The state failed to meet its burden of presenting evidence demonstrating a reasonable suspicion of criminal activity. See Duke v. State, 257 Ga. App. 609, 610 (571 SE2d 414) (2002). That evidence may have existed, but it was not presented to the trial court. This court cannot legitimately base its decision on sheer speculation about the distance Collier backed, facts pertaining to Collier’s probationary status not before the trial court or the arresting officer’s “unparticularized suspicion or hunch.” See id.

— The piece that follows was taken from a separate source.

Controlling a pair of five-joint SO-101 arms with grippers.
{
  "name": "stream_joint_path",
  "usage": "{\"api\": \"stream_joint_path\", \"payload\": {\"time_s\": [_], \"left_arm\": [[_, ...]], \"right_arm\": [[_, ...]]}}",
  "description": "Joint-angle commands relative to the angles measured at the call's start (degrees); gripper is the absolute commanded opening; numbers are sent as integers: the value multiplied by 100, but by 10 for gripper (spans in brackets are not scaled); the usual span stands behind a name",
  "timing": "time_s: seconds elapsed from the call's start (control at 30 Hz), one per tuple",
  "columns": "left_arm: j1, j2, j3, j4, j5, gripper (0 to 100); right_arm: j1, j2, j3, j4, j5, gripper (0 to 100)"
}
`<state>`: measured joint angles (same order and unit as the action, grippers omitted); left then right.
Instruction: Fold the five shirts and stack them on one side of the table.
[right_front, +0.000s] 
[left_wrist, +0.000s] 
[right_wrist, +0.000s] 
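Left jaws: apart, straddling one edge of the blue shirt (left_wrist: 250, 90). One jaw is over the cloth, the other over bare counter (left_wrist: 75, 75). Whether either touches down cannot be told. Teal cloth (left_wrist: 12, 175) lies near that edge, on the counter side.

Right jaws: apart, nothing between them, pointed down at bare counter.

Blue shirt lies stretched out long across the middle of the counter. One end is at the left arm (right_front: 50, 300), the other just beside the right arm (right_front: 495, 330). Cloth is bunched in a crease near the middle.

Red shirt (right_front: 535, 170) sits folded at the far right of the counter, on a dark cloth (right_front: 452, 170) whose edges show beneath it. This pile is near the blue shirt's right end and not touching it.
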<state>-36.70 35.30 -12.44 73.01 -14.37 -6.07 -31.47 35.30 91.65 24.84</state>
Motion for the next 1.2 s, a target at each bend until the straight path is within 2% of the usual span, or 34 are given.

I am authorized to state that Chief Judge Ruffin and Judge Barnes join in this dissent.
*612Decided November 29, 2006 Larry D. Wolfe, for appellant. Gwendolyn Keyes Fleming, District Attorney, Leonora Grant, Assistant District Attorney, for appellee.The officer testified that there were no pedestrians or other vehicles, except for an unspecified number of police cars, on the street when Collier performed the maneuver he observed.